Rodman, for example, was an architect of the Reagan Doctrine in places such as Angola and Afghanistan. One of his books, More Precious Than Peace: The Cold War and the Struggle for the Third World, was the quintessential defense of thwarting the Soviets in ugly spots of the globe where Americans were understandably reluctant to spend blood or treasure.
In Berlin on July 24, Barack Obama’s history of the Cold War sounded cheerier. There was a lot of unity and “standing as one,” and we dropped some candy on Berlin, and now we need to be unified like we were then.
But unity was hardly the defining feature of the Cold War. There were supposed allies reluctant to help and official enemies who were eager to do their share. There were Russians — like Solzhenitsyn — who bravely told the world about Soviet barbarity. Here at home, there were a great many Americans, including intellectual heirs to the “useful idiots” Lenin relied on, who rolled their eyes at self-styled “cold warriors” such as Rodman. And from Vietnam through the SANE/Freeze movement, liberal resolve and unity were aimed most passionately against America’s policies — not the Soviet Union’s…

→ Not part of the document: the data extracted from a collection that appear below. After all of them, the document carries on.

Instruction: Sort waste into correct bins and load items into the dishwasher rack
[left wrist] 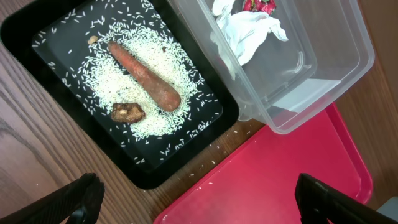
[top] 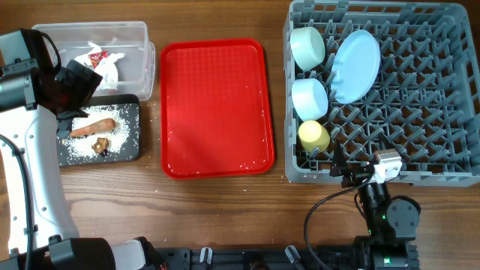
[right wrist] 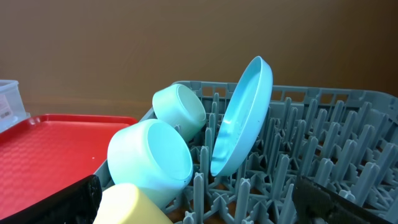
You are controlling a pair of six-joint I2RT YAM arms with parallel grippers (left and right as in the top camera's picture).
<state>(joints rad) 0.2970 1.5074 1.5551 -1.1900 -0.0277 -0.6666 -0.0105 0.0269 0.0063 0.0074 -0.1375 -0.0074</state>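
Right gripper (right wrist: 199, 208) by grey rack (top: 375, 178), wooden table (top: 217, 217)

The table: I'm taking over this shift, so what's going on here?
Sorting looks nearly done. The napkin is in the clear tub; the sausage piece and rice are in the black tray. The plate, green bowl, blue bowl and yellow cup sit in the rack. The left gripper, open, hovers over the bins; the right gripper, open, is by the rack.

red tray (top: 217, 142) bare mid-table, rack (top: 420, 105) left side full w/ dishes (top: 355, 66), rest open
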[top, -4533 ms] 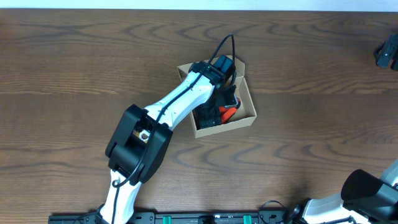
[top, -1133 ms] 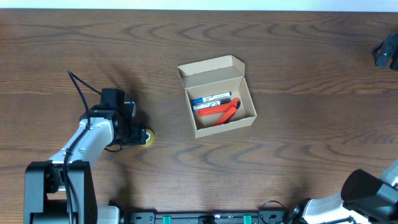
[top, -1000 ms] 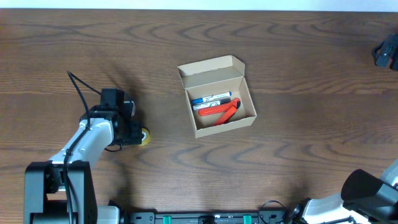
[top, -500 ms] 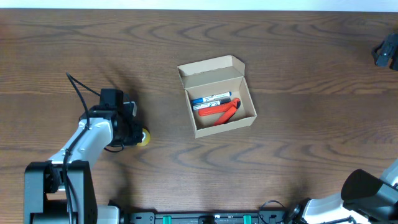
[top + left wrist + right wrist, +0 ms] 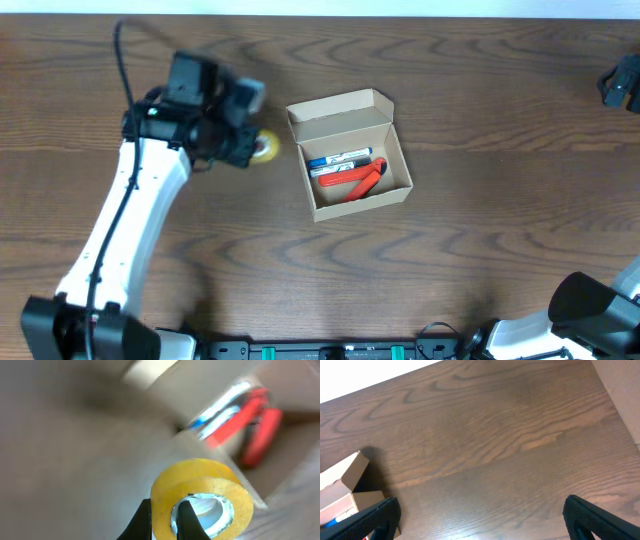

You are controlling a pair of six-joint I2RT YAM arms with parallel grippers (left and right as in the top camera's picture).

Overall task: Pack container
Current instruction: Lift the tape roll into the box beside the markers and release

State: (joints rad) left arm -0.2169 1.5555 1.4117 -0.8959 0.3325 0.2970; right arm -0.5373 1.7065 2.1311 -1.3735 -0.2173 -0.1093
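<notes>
Seemingly container point(image 5: 341, 124) beside left hand point(image 5: 254, 148)

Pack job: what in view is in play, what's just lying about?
In play: open tan cardboard box; blue-and-white marker and red-handled tool inside it; yellow tape roll, pinched by left gripper.
Lying about: nothing loose visible; right gripper open, far from box.

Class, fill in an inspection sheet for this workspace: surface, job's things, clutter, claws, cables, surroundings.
Surface: dark wood-grain table.
Job's things: cardboard box, flap open, holding a blue marker and a red-handled tool.
Clutter: nothing seen.
Claws: left claw shut on a yellow tape roll, left of the box; right claw open, empty.
Cables: black cable looping off the left arm.
Surroundings: white strip beyond the table's far edge.
</notes>
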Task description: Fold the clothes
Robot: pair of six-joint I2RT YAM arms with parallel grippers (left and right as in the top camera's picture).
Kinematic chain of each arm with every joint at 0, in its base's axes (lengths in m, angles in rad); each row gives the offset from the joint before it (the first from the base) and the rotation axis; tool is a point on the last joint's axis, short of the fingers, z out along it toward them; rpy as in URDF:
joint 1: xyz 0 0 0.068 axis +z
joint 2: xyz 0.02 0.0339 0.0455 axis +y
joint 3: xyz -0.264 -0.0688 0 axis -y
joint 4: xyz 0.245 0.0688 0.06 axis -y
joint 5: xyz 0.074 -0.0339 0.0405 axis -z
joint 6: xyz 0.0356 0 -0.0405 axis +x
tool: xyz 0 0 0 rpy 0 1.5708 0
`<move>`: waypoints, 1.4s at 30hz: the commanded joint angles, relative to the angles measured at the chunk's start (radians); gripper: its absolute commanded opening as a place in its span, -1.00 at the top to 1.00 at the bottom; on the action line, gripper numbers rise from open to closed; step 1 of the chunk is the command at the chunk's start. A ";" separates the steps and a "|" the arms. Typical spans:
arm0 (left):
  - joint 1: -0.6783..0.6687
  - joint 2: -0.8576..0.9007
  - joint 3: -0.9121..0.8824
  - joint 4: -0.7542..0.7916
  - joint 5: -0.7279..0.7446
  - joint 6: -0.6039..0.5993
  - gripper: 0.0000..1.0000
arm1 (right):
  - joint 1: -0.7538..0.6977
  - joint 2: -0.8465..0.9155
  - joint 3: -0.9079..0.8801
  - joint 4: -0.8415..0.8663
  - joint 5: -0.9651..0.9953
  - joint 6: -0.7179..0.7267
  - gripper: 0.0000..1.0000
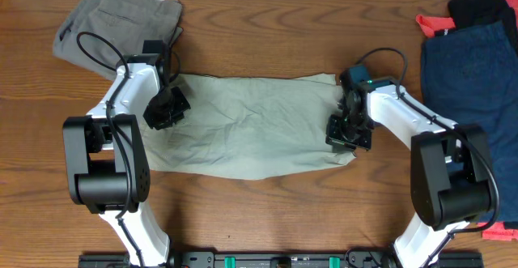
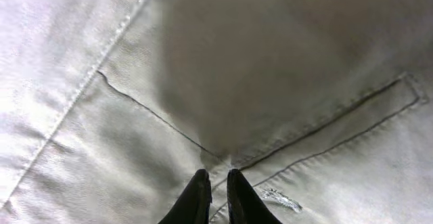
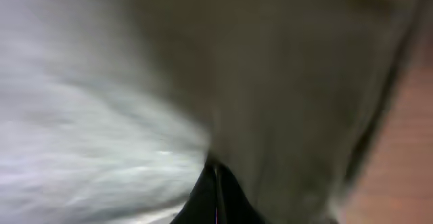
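Light khaki shorts (image 1: 251, 126) lie spread flat across the middle of the table. My left gripper (image 1: 166, 110) is down on their left end. In the left wrist view its fingertips (image 2: 215, 176) stand almost together, pinching the cloth (image 2: 270, 61) where a pocket seam runs in between them. My right gripper (image 1: 346, 130) sits on the shorts' right edge. Blurred in the right wrist view, its fingers (image 3: 215, 166) are pressed tight together with a darker fold of the cloth (image 3: 284, 68) rising from the tips.
A grey-olive pair (image 1: 117, 17) lies crumpled at the back left. A dark navy pair (image 1: 469, 65) lies at the back right beside a red garment (image 1: 437, 25) and a black one (image 1: 481, 5). Bare wooden table (image 1: 267, 25) surrounds the shorts.
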 commanded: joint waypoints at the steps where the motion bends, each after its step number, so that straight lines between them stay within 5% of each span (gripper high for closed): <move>1: 0.004 -0.019 -0.010 -0.009 -0.029 0.025 0.87 | -0.041 0.001 -0.002 -0.055 0.179 0.069 0.98; 12: 0.004 -0.038 -0.005 -0.026 -0.029 0.033 0.88 | -0.244 -0.134 0.036 -0.197 0.287 0.094 0.98; 17: 0.004 -0.146 0.006 -0.042 -0.029 0.033 0.87 | -0.251 -0.287 0.093 -0.189 0.164 -0.004 0.98; 19: 0.004 -0.206 0.006 -0.042 -0.029 0.032 0.88 | -0.245 -0.333 0.106 -0.161 0.076 -0.066 0.82; 20: 0.004 -0.231 0.006 -0.039 -0.029 0.033 0.89 | -0.243 -0.351 0.109 -0.148 0.048 -0.077 0.56; 22: 0.006 -0.278 0.006 -0.031 -0.029 0.033 0.66 | -0.240 -0.375 0.109 -0.138 0.039 -0.076 -0.13; 24: 0.018 -0.305 0.006 -0.026 -0.030 0.057 0.16 | -0.240 -0.383 0.109 -0.137 0.039 -0.076 -0.88; 25: 0.027 -0.309 0.006 -0.023 -0.030 0.076 -0.13 | -0.240 -0.384 0.109 -0.137 0.039 -0.076 -0.99; 27: 0.061 -0.303 0.006 -0.024 -0.029 0.111 -0.58 | -0.241 -0.382 0.109 -0.137 0.039 -0.077 -0.99; 29: 0.109 -0.285 0.006 -0.023 -0.029 0.140 -0.78 | -0.241 -0.380 0.109 -0.137 0.039 -0.077 -0.98; 35: 0.243 -0.200 0.006 0.007 0.128 0.287 -1.00 | -0.240 -0.380 0.109 -0.138 0.039 -0.094 -0.99; 42: 0.319 -0.077 0.006 0.042 0.247 0.430 -0.96 | -0.240 -0.378 0.109 -0.138 0.039 -0.116 -0.99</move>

But it’s worth remembering how evil Communist governments really were. Stalin murdered more people than Hitler…The Black Book of Communism, a scholarly accounting of communism’s crimes, counts about 94 million murdered by the supposed champions of the common man (20 million for the Soviets alone), and some say that number is too low…
In 1974, when the New Yorker reviewed Solzhenitsyn’s The Gulag Archipelago, George Steiner wrote: “To infer that the Soviet Terror is as hideous as Hitlerism is not only a brutal oversimplification but a moral indecency.” When Ronald Reagan denounced the “evil empire” — because it was evil and it was an empire — he too was accused of absurd oversimplification.
The real brutal oversimplification is the treacle we hear from Obama, that victory in the Cold War was some Hallmark-movie lesson in global hand-holding. The reality is that it was a long slog, and throughout, the champions of “unity” wanted to capitulate to this evil, and the champions of freedom were rewarded with ridicule.
“This is the moment,” Obama proclaimed, “when every nation in Europe must have the chance to choose its own tomorrow free from the shadows of yesterday.” Rodman and Solzhenitsyn understood that such talk was dangerously naive. People free from the “shadows of yesterday” forget things they swore never to forget.
Solzhenitsyn and Rodman are gone now, and a generation that learned such hard lessons is leaving us too quickly. The amnesia bites a little deeper.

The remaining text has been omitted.